• TASK DESCRIPTION
Reproduce the data exactly as given, except for any images.
*** SOURCE MATERIAL ***
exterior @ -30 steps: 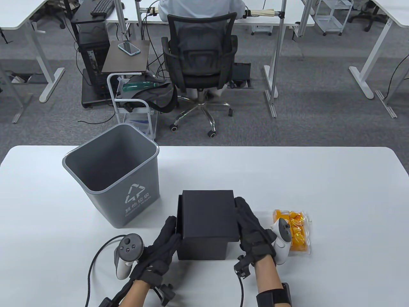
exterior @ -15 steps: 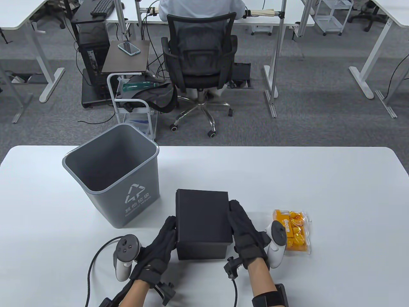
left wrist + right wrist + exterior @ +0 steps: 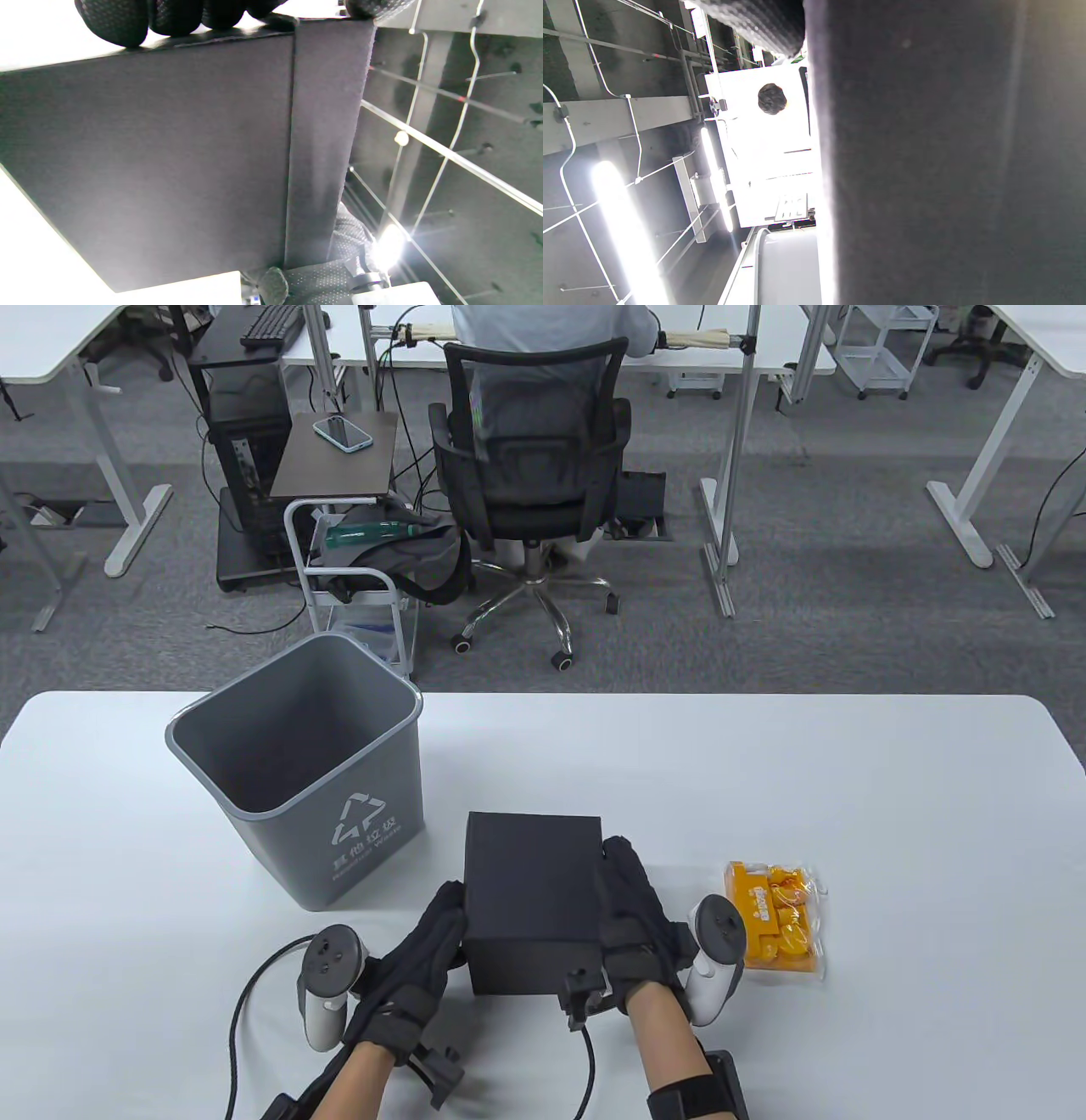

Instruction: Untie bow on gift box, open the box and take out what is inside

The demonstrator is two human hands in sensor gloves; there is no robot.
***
• ANSWER FOR THE TASK
exterior @ -30 steps: 
exterior @ -15 steps: 
left wrist + right wrist + exterior @ +0 steps: 

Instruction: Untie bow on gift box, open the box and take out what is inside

The demonstrator is two human hands in sensor gloves; there is no robot.

Nothing remains to be added to the response.